What you are asked to do:
Strip the pictures and reproduce the rest of the listing exactly.

Data below:
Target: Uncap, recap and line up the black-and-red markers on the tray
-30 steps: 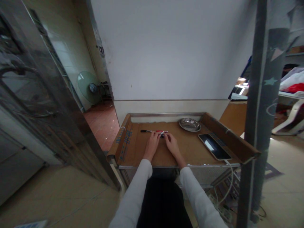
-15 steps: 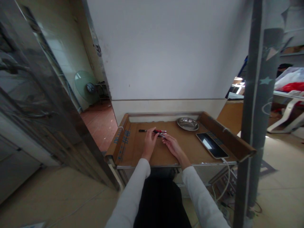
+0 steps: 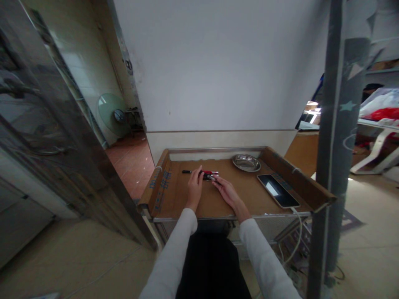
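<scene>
R hand (image 3: 227,191) pinches silver end of dark pc (image 3: 208,177); L hand (image 3: 195,187) half-curled opp., grip unclear. Pinch lightly, clear of red item (image 3: 210,172) just beyond.

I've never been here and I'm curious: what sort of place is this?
Probably a workshop or workroom, though I can't be certain: a metal-framed bench lined with brown cardboard and, at the right, a white-legged table bearing white and red bundles suggest it.
</scene>
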The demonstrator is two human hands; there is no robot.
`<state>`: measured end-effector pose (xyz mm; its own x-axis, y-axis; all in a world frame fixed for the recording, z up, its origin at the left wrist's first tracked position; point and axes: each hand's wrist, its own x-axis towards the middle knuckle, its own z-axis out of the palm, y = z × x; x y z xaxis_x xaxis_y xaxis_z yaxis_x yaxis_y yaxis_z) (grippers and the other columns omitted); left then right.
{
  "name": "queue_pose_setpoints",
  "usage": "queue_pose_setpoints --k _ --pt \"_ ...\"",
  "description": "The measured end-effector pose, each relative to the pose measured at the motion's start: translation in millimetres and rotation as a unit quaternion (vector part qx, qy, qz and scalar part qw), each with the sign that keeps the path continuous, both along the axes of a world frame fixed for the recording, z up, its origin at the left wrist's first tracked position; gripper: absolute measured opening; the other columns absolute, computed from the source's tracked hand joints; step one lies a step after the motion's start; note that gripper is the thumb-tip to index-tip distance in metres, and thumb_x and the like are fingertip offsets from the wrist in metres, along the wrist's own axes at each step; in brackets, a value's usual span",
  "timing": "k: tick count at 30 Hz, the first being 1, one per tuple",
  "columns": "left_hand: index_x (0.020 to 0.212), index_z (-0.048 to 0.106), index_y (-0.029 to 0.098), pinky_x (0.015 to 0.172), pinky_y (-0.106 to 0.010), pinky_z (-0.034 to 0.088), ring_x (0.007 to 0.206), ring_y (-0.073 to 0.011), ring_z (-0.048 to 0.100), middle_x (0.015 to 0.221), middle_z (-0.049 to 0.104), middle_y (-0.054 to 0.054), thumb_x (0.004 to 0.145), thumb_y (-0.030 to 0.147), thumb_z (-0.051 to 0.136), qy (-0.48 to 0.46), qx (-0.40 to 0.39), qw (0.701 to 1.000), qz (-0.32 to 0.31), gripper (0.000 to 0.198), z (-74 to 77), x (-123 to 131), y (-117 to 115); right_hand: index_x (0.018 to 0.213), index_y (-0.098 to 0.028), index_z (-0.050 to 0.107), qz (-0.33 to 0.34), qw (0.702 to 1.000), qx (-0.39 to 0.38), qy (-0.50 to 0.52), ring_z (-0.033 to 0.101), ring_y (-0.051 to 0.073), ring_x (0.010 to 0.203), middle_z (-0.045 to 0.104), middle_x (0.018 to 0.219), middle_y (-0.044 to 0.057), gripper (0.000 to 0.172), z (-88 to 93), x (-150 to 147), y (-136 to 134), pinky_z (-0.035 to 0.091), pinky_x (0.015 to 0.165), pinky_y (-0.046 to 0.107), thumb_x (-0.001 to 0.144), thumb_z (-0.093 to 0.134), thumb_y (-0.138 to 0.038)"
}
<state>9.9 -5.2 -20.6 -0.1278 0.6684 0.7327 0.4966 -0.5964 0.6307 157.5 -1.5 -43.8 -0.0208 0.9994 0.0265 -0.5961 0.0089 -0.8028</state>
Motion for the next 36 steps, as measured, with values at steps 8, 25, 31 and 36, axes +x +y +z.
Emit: queue_pose_setpoints --k 8,25,31,36 --pt "0.100 0.059 0.018 0.081 -0.029 0.049 0.090 -0.0148 0.060 0.099 0.062 -0.007 0.089 0.035 0.047 -0.062 -0.030 0.998 -0.013 0.023 -2.9 -2 4 0.080 -0.017 0.069 -0.116 0.993 0.027 -0.021 0.064 0.014 0.081 0.070 0.088 0.003 0.031 -5.9 2 6 0.050 0.087 0.030 0.053 0.080 -0.028" --pt "0.088 0.058 0.020 0.091 -0.035 0.042 0.097 -0.0180 0.052 0.096 0.056 -0.005 0.082 0.008 0.048 0.257 -0.119 0.957 -0.058 0.016 -14.1 1 8 0.081 -0.019 0.064 -0.214 0.857 0.185 -0.430 0.062 0.019 0.078 0.068 0.083 0.006 0.017 -4.4 -2 0 0.047 0.077 0.033 0.077 0.056 -0.034" --pt "0.090 0.056 0.018 0.090 -0.035 0.042 0.098 -0.0185 0.049 0.097 0.053 -0.006 0.081 0.006 0.045 0.260 -0.126 0.957 -0.033 0.018 -11.7 2 6 0.084 -0.022 0.065 -0.137 0.775 0.249 -0.564 0.058 0.020 0.087 0.068 0.090 0.005 0.016 -6.0 -4 -2 0.043 0.083 0.036 0.076 0.053 -0.016" --pt "0.095 0.056 0.020 0.090 -0.036 0.039 0.100 -0.0198 0.047 0.103 0.050 -0.005 0.080 0.011 0.050 0.300 -0.129 0.944 -0.048 0.018 -9.2 2 2 0.078 -0.021 0.062 -0.194 0.749 0.230 -0.590 0.056 0.022 0.084 0.063 0.084 0.006 0.010 -8.6 -2 -3 0.043 0.078 0.036 0.075 0.054 -0.017"
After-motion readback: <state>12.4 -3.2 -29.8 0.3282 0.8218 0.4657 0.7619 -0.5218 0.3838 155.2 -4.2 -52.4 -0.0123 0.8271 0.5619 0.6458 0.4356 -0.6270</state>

Result of this exercise:
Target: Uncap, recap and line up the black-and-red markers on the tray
-30 steps: 
-15 steps: 
+0 steps: 
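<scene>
R hand (image 3: 227,191) pinches silver end of dark pc (image 3: 208,177); L hand (image 3: 195,187) half-curled opp., grip unclear. Pinch lightly, clear of red item (image 3: 210,172) just beyond.

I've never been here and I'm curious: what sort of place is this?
Probably a workshop or workroom, though I can't be certain: a metal-framed bench lined with brown cardboard and, at the right, a white-legged table bearing white and red bundles suggest it.
</scene>
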The demonstrator is two human hands; there is no robot.
`<state>`: measured end-effector pose (xyz mm; its own x-axis, y-axis; all in a world frame fixed for the recording, z up, its origin at the left wrist's first tracked position; point and axes: each hand's wrist, its own x-axis towards the middle knuckle, its own z-axis out of the palm, y = z × x; x y z xaxis_x xaxis_y xaxis_z yaxis_x yaxis_y yaxis_z) (grippers and the other columns omitted); left then right.
{
  "name": "queue_pose_setpoints",
  "usage": "queue_pose_setpoints --k _ --pt \"_ ...\"",
  "description": "The measured end-effector pose, each relative to the pose measured at the motion's start: translation in millimetres and rotation as a unit quaternion (vector part qx, qy, qz and scalar part qw), each with the sign that keeps the path continuous, both along the axes of a world frame fixed for the recording, z up, its origin at the left wrist's first tracked position; gripper: absolute measured opening; the other columns absolute, computed from the source's tracked hand joints; step one lies a step after the motion's start; note that gripper is the thumb-tip to index-tip distance in metres, and thumb_x and the like are fingertip offsets from the wrist in metres, along the wrist's own axes at each step; in brackets, a value's usual span",
  "timing": "k: tick count at 30 Hz, the first being 1, one per tuple",
  "columns": "left_hand: index_x (0.020 to 0.212), index_z (-0.048 to 0.106), index_y (-0.029 to 0.098), pinky_x (0.015 to 0.172), pinky_y (-0.106 to 0.010), pinky_z (-0.034 to 0.088), ring_x (0.007 to 0.206), ring_y (-0.073 to 0.011), ring_z (-0.048 to 0.100), middle_x (0.015 to 0.221), middle_z (-0.049 to 0.104), middle_y (-0.054 to 0.054), thumb_x (0.004 to 0.145), thumb_y (-0.030 to 0.147), thumb_z (-0.051 to 0.136), qy (-0.48 to 0.46), qx (-0.40 to 0.39), qw (0.701 to 1.000), qz (-0.32 to 0.31), gripper (0.000 to 0.198), z (-74 to 77), x (-123 to 131), y (-117 to 115); right_hand: index_x (0.018 to 0.213), index_y (-0.098 to 0.028), index_z (-0.050 to 0.107), qz (-0.33 to 0.34), qw (0.702 to 1.000), qx (-0.39 to 0.38), qy (-0.50 to 0.52), ring_z (-0.033 to 0.101), ring_y (-0.051 to 0.073), ring_x (0.010 to 0.203), middle_z (-0.045 to 0.104), middle_x (0.018 to 0.219), middle_y (-0.044 to 0.057), gripper (0.000 to 0.172), z (-88 to 93), x (-150 to 147), y (-136 to 134), pinky_z (-0.035 to 0.091), pinky_x (0.015 to 0.165), pinky_y (-0.046 to 0.107), thumb_x (-0.001 to 0.144), thumb_z (-0.093 to 0.134), thumb_y (-0.138 to 0.038)"
}
<state>9.9 -5.2 -20.6 -0.1278 0.6684 0.7327 0.4966 -0.5964 0.6307 157.5 -1.5 -43.8 -0.0208 0.9994 0.0265 -0.5961 0.0089 -0.8028</state>
Motion for the next 36 steps, as measured, with values at steps 8, 25, 31 and 36, axes +x +y +z.
Emit: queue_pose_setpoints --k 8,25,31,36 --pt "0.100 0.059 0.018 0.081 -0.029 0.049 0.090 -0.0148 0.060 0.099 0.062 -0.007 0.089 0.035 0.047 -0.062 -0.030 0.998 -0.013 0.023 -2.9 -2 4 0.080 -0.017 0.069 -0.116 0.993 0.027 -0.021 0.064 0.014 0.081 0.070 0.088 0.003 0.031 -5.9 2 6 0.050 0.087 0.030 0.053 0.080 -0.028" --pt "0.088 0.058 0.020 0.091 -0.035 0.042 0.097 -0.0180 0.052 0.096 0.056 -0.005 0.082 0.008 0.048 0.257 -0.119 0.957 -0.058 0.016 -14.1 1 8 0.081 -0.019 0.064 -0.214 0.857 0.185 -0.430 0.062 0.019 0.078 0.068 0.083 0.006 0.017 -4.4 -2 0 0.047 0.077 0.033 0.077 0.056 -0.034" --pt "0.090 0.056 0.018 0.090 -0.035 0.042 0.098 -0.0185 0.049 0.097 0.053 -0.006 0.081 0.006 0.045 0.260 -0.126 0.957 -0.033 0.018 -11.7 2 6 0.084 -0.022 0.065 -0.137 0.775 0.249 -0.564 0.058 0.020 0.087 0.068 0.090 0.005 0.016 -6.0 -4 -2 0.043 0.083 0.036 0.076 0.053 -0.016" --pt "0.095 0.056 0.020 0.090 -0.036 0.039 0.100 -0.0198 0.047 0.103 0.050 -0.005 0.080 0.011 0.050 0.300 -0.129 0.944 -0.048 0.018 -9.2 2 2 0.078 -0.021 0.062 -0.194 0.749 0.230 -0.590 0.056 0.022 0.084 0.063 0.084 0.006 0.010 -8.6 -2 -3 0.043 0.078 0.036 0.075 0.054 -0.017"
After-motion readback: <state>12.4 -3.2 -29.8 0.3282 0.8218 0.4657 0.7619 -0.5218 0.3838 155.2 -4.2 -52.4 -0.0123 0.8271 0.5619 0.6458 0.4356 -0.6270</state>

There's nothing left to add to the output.